Activity: Read the data below line by line and copy each one with "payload" in it.

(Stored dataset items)
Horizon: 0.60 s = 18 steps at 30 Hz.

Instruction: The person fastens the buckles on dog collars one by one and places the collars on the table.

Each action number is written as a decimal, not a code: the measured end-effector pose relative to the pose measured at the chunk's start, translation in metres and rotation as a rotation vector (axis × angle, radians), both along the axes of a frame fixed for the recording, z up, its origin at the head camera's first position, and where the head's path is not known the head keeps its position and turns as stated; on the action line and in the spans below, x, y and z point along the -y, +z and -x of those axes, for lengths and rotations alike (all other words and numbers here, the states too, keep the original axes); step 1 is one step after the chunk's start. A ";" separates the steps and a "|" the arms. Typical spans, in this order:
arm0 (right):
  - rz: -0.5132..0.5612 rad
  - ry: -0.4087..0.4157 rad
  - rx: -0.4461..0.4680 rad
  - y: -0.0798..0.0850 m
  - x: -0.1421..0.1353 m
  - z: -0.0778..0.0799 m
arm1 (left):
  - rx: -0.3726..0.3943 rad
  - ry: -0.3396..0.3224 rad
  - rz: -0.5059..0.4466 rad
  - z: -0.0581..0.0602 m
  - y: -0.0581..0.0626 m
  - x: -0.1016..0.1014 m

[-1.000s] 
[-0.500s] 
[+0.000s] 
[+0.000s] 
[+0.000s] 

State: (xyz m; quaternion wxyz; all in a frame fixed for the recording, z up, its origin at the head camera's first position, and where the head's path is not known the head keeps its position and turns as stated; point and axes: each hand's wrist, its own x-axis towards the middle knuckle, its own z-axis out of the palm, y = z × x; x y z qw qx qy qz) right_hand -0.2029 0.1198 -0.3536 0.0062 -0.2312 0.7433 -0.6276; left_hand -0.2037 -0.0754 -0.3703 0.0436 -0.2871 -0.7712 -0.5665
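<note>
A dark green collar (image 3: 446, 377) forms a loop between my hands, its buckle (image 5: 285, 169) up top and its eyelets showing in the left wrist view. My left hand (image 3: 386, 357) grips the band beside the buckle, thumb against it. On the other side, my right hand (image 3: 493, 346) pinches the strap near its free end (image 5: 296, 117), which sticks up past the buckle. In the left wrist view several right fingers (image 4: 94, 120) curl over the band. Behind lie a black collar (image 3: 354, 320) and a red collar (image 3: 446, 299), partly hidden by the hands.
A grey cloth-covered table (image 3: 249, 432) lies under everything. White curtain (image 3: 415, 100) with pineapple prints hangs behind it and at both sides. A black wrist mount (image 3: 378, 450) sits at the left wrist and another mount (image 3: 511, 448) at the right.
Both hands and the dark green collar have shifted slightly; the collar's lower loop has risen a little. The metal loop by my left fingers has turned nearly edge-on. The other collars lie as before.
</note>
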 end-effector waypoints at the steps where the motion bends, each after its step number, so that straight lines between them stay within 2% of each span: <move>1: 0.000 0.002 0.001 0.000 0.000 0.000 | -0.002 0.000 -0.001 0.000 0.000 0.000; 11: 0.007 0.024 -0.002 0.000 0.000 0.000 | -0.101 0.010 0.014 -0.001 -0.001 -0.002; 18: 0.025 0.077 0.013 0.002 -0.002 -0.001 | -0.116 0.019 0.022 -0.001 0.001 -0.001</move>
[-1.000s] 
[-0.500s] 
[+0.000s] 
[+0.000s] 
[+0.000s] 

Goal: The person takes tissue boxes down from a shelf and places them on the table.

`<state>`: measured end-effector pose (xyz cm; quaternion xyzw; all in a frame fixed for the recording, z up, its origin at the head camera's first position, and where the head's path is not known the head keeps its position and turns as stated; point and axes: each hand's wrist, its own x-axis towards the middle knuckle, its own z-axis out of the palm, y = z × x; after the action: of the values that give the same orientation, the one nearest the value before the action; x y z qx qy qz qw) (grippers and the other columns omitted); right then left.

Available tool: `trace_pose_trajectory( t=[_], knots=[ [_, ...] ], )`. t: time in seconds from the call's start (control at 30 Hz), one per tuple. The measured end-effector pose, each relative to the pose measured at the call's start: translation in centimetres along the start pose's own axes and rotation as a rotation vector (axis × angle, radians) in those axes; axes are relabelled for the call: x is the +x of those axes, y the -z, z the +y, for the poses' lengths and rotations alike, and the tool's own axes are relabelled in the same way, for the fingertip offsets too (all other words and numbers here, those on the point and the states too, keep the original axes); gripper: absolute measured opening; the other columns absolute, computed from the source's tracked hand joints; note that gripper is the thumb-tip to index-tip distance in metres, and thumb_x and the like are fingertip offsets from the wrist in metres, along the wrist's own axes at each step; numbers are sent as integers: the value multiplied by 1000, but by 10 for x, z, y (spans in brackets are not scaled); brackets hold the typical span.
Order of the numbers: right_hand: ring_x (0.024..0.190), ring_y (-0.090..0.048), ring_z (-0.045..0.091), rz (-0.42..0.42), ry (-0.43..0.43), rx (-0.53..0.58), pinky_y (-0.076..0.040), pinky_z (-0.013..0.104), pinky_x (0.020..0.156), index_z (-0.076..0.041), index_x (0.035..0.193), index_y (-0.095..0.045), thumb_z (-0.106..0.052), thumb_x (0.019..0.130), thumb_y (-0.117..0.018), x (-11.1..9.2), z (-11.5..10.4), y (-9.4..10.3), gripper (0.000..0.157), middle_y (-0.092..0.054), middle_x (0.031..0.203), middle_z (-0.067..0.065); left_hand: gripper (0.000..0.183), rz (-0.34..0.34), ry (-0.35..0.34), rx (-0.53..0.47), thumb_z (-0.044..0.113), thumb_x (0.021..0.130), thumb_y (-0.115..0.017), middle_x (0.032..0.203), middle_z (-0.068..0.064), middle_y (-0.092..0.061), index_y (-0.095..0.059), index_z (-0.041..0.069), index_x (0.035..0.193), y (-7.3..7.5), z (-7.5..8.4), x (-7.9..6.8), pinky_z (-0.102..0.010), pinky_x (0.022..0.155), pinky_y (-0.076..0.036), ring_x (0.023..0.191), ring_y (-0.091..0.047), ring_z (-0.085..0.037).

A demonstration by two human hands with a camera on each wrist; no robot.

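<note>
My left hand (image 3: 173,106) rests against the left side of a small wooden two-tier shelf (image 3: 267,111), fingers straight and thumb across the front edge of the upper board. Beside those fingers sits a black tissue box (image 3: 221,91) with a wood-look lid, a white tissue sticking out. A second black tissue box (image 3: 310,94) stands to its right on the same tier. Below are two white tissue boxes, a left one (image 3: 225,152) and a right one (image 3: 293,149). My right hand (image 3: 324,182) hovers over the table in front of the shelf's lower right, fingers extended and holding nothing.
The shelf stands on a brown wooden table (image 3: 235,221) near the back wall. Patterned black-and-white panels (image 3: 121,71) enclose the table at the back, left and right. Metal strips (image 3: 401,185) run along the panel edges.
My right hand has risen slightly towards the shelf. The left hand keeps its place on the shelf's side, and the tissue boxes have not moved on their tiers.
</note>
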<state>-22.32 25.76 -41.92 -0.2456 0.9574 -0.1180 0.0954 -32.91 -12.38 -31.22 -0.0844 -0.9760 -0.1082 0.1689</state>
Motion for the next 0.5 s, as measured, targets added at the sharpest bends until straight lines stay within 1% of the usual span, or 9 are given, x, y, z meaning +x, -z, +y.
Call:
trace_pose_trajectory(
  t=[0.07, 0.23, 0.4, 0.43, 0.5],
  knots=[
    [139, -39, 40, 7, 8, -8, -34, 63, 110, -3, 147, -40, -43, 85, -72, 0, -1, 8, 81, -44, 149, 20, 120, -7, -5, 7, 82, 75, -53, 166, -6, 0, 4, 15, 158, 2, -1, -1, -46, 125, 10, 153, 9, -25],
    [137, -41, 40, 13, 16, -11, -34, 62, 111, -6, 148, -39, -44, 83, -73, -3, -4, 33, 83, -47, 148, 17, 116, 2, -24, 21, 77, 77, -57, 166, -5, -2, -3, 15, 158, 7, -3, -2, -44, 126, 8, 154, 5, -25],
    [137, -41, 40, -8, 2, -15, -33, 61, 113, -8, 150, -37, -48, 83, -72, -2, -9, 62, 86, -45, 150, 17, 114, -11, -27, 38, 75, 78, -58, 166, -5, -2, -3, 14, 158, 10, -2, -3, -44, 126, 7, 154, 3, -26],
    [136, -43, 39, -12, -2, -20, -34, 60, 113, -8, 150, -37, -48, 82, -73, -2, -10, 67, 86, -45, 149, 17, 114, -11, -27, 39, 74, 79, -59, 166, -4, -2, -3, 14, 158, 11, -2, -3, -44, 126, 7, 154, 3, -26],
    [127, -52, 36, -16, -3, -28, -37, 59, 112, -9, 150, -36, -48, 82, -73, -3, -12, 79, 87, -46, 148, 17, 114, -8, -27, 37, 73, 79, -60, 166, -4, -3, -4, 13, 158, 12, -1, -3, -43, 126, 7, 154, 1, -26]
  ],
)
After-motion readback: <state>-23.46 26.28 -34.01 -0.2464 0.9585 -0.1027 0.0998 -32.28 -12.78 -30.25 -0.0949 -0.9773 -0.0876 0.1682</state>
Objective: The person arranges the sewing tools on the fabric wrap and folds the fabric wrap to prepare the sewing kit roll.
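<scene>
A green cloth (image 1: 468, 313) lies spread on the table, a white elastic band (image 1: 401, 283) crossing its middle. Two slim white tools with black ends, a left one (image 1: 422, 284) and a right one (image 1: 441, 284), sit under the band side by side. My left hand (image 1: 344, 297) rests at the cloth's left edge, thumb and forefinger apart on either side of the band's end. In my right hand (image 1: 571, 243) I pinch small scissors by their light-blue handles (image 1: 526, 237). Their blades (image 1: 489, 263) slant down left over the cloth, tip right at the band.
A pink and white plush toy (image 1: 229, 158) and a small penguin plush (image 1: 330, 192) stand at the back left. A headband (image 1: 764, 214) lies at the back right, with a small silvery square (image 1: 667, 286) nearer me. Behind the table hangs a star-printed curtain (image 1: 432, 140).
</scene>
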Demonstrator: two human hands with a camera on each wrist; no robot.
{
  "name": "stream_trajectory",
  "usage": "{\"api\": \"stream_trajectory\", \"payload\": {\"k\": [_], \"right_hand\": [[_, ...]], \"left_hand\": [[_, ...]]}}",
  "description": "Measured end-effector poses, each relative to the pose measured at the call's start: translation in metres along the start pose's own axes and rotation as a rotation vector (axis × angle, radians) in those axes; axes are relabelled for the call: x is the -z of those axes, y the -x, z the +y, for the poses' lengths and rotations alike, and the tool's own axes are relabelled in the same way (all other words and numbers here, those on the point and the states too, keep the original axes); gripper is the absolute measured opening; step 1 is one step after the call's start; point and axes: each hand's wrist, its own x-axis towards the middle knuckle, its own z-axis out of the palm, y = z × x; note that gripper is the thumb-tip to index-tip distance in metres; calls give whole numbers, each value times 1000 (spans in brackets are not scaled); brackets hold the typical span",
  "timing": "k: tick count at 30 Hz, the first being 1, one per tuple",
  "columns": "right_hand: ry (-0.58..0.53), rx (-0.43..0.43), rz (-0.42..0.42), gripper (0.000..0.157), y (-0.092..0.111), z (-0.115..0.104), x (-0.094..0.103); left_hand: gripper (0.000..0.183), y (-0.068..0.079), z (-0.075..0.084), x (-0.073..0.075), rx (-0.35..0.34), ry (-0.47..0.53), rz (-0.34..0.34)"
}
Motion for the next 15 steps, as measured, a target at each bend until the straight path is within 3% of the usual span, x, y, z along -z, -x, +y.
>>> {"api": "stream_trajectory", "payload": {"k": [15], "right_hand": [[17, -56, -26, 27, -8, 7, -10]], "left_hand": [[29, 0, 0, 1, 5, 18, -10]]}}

Result for this task:
  "usage": "{\"api\": \"stream_trajectory\", \"payload\": {\"k\": [_], \"right_hand\": [[_, ...]], \"left_hand\": [[_, ...]]}}",
>>> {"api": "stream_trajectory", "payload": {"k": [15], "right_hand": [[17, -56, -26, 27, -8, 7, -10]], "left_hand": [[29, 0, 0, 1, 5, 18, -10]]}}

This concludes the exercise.